Le point sur la légalité du cbd

2020, la Cour de justice de l'Union européenne (" CJUE ") s'est prononcée sur l'interdiction française du cannabidiol (" CBD ") extrait de plantes entières de chanvre dans une affaire relative à la commercialisation et à la distribution d'huile de chanvre contenant du CBD . La décision qui en découle a permis à de plus en plus de magasins en ligne comme Kanaleg, de commercialiser des produits à base de CBD en France avec moins de craintes et en toute légalité.

Retour sur l'affaire Kanavape en détails :

Le Code de la santé publique français autorise la culture, l'importation, l'exportation et l'utilisation industrielle et commerciale du Cannabis sativa L. (chanvre), à condition que seules les fibres et les graines de la plante soient utilisées et que la plante contiennne moins de 0,2% de delta-9-tétrahydrocannabinol ("THC"). La limitation à l'utilisation des fibres et des graines équivaut de facto à une interdiction du CBD puisque ce dernier est principalement produit à partir des feuilles et des fleurs de la plante.

Il a été demandé à la Cour si cette interdiction de la CDB enfreint (1) les règlements de l'UE n° 1307/2013 et n° 1308/2013 relatifs au marché commun agricole ou (2) le principe de libre circulation des marchandises énoncé aux articles 34 et 36 du traité sur le fonctionnement de l'UE (TFUE).

La réponse de la Cour à la première question était "non". La CJUE a jugé que le CBD en cause ne pouvait pas être qualifié de produit agricole et qu'il n'entrait donc pas du tout dans le champ d'application des règlements 1307/2013 et 1308/2013.

La Cour s'est ensuite penchée sur la deuxième question, à savoir si l'interdiction française du CBD porte atteinte au principe de la libre circulation des marchandises. Une question préliminaire était de savoir si le CBD peut être qualifié de stupéfiant au sens de la Convention unique des Nations unies sur les stupéfiants (" Convention unique "), car cette qualification empêcherait de revendiquer la libre circulation du CBD au sein de l'UE. La Cour a décidé que, bien que la CBD entre dans la définition légale de stupéfiant, il serait contraire à l'objectif et à l'esprit général de la Convention unique de considérer la CBD comme un stupéfiant puisque, sur la base des preuves scientifiques disponibles, la CBD n'a pas d'effet psychotrope ou d'effet nocif sur la santé humaine.

Ensuite, en ce qui concerne le principe de la libre circulation des marchandises, la Cour a décidé que la restriction française était une mesure restrictive quantitative à l'importation au titre des articles 34 et que, conformément à l'article 36 TFUE, la restriction pouvait être justifiée par la protection de la santé publique.

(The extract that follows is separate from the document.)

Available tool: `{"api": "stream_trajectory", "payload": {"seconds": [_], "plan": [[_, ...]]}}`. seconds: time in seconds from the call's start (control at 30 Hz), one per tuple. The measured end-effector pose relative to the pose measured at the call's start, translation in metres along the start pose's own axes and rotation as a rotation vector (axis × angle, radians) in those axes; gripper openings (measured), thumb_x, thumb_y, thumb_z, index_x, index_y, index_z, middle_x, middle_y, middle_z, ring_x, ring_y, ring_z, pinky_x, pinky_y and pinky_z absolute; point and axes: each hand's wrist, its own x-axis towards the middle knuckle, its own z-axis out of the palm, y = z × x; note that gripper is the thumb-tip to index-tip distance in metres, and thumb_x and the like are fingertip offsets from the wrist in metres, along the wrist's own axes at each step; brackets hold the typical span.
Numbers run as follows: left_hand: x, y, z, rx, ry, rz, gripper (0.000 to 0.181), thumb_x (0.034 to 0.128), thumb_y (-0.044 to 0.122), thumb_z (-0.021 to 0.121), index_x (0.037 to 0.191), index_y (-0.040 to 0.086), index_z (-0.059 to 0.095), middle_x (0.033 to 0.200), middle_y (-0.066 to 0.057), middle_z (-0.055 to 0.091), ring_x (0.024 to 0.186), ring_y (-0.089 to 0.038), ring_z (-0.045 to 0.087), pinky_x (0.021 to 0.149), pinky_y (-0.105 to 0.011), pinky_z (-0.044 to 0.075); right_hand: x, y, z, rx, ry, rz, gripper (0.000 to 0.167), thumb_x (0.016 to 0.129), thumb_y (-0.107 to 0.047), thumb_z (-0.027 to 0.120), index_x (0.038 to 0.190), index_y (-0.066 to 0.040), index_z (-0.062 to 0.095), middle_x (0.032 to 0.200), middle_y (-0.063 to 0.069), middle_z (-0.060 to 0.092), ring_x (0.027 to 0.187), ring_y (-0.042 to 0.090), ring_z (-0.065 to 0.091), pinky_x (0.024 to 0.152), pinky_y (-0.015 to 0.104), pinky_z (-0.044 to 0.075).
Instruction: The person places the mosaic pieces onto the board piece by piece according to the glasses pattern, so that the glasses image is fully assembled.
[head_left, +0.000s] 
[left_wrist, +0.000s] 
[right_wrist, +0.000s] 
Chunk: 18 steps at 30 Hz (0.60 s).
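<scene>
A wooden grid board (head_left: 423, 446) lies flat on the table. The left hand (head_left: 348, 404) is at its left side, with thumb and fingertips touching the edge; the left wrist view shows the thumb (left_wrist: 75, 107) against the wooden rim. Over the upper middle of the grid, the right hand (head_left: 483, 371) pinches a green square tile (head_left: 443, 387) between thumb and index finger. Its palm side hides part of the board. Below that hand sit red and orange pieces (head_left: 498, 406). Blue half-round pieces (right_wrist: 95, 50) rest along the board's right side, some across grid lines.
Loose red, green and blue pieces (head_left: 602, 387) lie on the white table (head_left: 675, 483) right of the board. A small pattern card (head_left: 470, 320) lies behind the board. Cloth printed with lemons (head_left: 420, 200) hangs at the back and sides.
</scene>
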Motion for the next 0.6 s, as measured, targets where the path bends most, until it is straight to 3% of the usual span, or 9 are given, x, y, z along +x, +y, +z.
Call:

La Cour a conclu qu'il appartenait à la juridiction nationale de renvoi de déterminer si la restriction était ou non justifiée par la protection de la santé publique, mais elle a fourni quelques orientations à la juridiction de renvoi.

Cette alerte explique brièvement le contexte juridique pertinent. Elle examine ensuite la décision européenne et son impact potentiel sur le marché du CBD en Europe.

Cet arrêt est important en raison de l'utilisation croissante de la CDB dans différents secteurs du marché, tels que les produits pharmaceutiques, les cosmétiques et les aliments. D'une manière générale, l'arrêt devrait amener les États membres de l'UE à revoir les interdictions et restrictions actuelles concernant la commercialisation de la CDB et à remplacer celles qui ne sont pas adéquates et/ou proportionnelles par d'autres moins restrictives, ce qui devrait conduire à l'ouverture du marché européen au CDB et aux produits dérivés du CDB.

Cette alerte se concentre sur le CBD et ne concerne ni l'utilisation du cannabis à des fins médicales ou expérimentales, ni les autres produits, composés et cannabis dérivés du chanvre.

A. CONTEXTE JURIDIQUE

Le cannabis est réglementé à la fois au niveau européen et national.

Réglementation de l'UE.

Au niveau de l'UE, le cannabis est réglementé par la législation sur les stupéfiants et sur le marché commun agricole.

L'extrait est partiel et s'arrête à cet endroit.